As he finished speaking, the door opened and a footman announced,
“Monsieur Philippe Dubucheron, Your Grace!”
Chapter Two
As soon as Philippe Dubucheron entered the room, Mr. Beaumont left it.
He realised that he had not had time to give the servants the Duke’s instructions that he would see nobody and His Grace’s solitude had therefore been interrupted.
Dubucheron was the type of hanger-on whom Mr. Beaumont most disliked, although he told himself that there was some excuse for the French dealer because he had something to sell.
At the same time he thought that the manner in which he was prepared to procure women for his patrons and to introduce them to the more seamy cabarets and every other low type of entertainment in Paris was extremely undesirable.
The Duke was old enough to look after himself.
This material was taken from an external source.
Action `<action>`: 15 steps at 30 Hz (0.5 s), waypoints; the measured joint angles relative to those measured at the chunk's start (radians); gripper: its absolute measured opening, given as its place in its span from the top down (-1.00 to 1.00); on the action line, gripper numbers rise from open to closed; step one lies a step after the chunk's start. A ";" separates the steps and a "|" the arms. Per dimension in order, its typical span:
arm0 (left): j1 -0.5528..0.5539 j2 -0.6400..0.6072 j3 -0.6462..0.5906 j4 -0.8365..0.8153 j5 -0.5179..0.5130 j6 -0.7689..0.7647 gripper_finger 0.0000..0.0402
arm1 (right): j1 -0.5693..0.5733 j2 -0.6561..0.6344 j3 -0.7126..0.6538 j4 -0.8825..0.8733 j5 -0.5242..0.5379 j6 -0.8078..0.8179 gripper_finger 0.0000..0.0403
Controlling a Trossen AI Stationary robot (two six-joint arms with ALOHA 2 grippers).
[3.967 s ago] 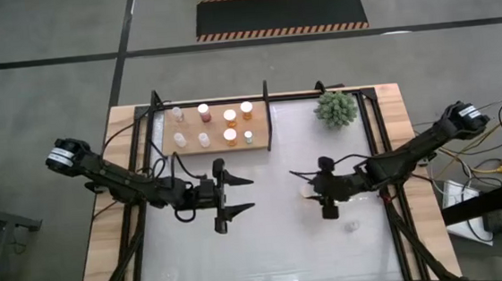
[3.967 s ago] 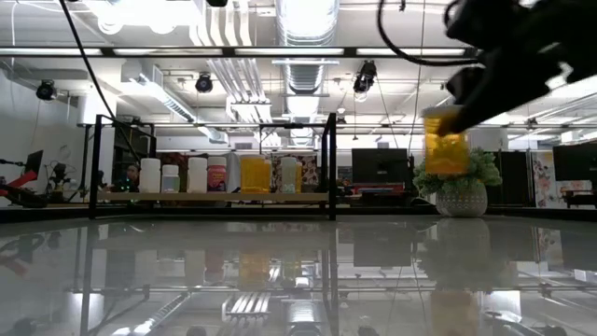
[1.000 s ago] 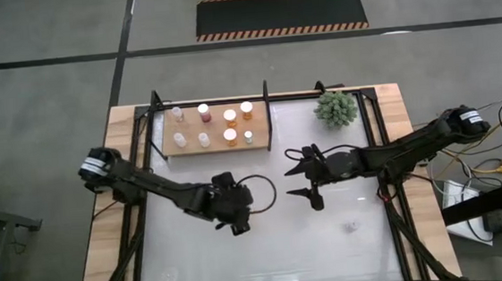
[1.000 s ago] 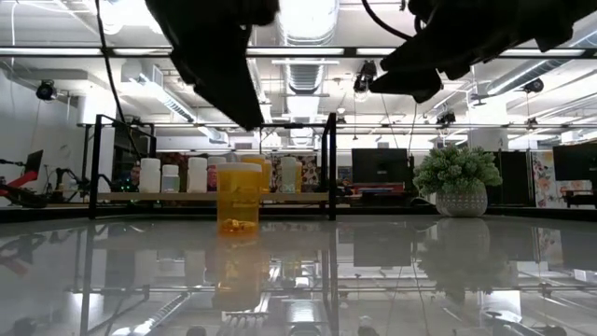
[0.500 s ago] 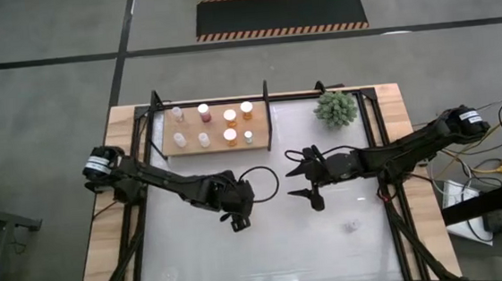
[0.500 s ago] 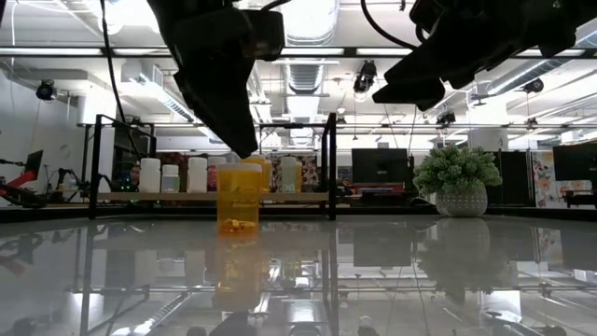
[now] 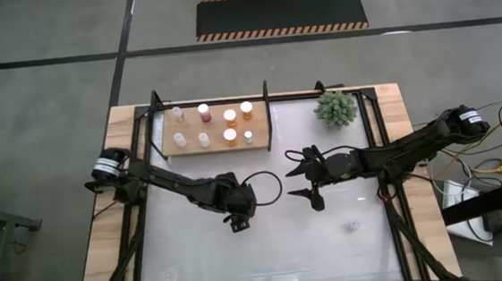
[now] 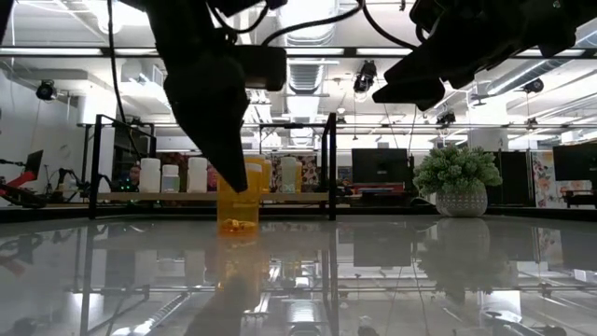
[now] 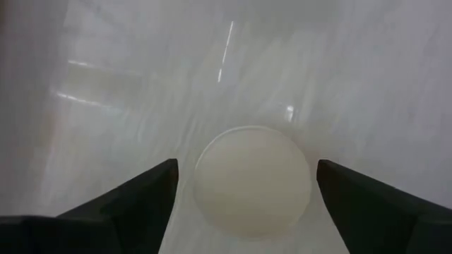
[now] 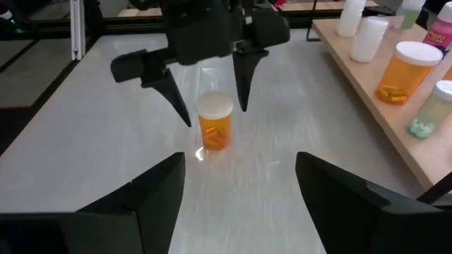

Equally men like Dubucheron only pandered to the tastes that Mr. Beaumont deplored and, he was quite certain, added to the Duke’s air of cynicism.
He had surprised himself in the way he had been so outspoken. But he genuinely believed that the Duke was drifting in a manner that did no credit to his personality and character and certainly damaged his reputation.
Mr. Beaumont admired the man he served for his many fine qualities and, unlike all the other people who surrounded the Duke, he was not in the least impressed by his wealth and possessions.
He had actually, although the Duke had no idea of it, been offered several very interesting posts in the City since he had become the Duke’s Comptroller.
They would have given him the opportunity of making much more money than the salary he earned from the Duke and might have led later to a seat in Parliament for which he was actually extremely well suited.